In the material below, find the line with "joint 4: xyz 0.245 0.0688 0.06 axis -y" and the line with "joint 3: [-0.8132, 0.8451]", then output those two lines and every line between them, exactly.

——

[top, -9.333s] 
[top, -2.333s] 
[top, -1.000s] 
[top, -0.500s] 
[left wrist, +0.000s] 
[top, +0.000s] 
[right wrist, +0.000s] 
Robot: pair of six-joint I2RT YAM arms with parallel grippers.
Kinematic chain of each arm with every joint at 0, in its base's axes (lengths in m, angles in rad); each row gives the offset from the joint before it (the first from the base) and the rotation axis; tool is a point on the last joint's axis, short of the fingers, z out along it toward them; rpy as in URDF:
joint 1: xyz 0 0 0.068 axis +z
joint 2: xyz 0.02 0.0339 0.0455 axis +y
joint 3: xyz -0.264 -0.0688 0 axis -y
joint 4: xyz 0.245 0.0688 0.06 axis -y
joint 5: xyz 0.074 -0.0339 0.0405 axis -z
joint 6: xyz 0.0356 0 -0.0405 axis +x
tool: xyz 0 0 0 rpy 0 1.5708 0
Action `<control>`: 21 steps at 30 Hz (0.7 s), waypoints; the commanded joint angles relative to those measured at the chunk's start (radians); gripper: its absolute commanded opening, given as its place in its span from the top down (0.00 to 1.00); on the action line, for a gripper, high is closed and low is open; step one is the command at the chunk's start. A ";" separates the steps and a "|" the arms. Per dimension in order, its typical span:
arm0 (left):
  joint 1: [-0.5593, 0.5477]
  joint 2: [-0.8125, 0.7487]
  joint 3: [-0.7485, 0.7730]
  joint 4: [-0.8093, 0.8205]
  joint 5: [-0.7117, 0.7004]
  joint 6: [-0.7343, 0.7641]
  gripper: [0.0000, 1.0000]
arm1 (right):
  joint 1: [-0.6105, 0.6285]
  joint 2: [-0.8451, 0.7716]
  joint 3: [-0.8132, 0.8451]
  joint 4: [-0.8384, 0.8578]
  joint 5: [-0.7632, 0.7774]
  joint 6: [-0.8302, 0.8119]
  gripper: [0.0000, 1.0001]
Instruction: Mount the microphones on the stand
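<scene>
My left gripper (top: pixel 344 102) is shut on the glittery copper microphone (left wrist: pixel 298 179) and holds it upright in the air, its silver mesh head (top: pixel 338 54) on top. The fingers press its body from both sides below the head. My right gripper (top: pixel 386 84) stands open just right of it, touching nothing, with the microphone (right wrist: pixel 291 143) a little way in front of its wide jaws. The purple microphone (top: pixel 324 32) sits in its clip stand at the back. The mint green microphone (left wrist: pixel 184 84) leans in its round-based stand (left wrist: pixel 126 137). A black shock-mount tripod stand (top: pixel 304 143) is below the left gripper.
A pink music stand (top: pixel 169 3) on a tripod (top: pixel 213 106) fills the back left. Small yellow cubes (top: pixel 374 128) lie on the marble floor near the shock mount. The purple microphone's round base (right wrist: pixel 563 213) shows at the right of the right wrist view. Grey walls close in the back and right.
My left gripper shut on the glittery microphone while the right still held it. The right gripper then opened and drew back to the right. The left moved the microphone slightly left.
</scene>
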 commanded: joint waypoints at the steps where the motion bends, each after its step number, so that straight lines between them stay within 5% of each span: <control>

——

__EXERCISE SOLUTION__:
joint 4: xyz 0.245 0.0688 0.06 axis -y
joint 5: xyz 0.074 -0.0339 0.0405 axis -z
joint 6: xyz 0.0356 0 -0.0405 axis +x
tool: xyz 0 0 0 rpy 0 1.5708 0
Action `<control>`: 21 steps at 30 Hz (0.7 s), waypoints; the commanded joint angles relative to those measured at the chunk's start (radians); gripper: its absolute commanded opening, given as its place in its span from the top down (0.00 to 1.00); on the action line, for a gripper, high is closed and low is open; step one is the command at the chunk's start. A ";" separates the steps and a "|" the arms. Per dimension in order, its typical span:
arm0 (left):
  joint 1: [-0.5593, 0.5477]
  joint 2: [-0.8125, 0.7487]
  joint 3: [-0.7485, 0.7730]
  joint 4: [-0.8093, 0.8205]
  joint 5: [-0.7117, 0.7004]
  joint 6: [-0.7343, 0.7641]
  gripper: [0.0000, 1.0000]
arm1 (right):
  joint 1: [-0.6105, 0.6285]
  joint 2: [-0.8451, 0.7716]
  joint 3: [-0.8132, 0.8451]

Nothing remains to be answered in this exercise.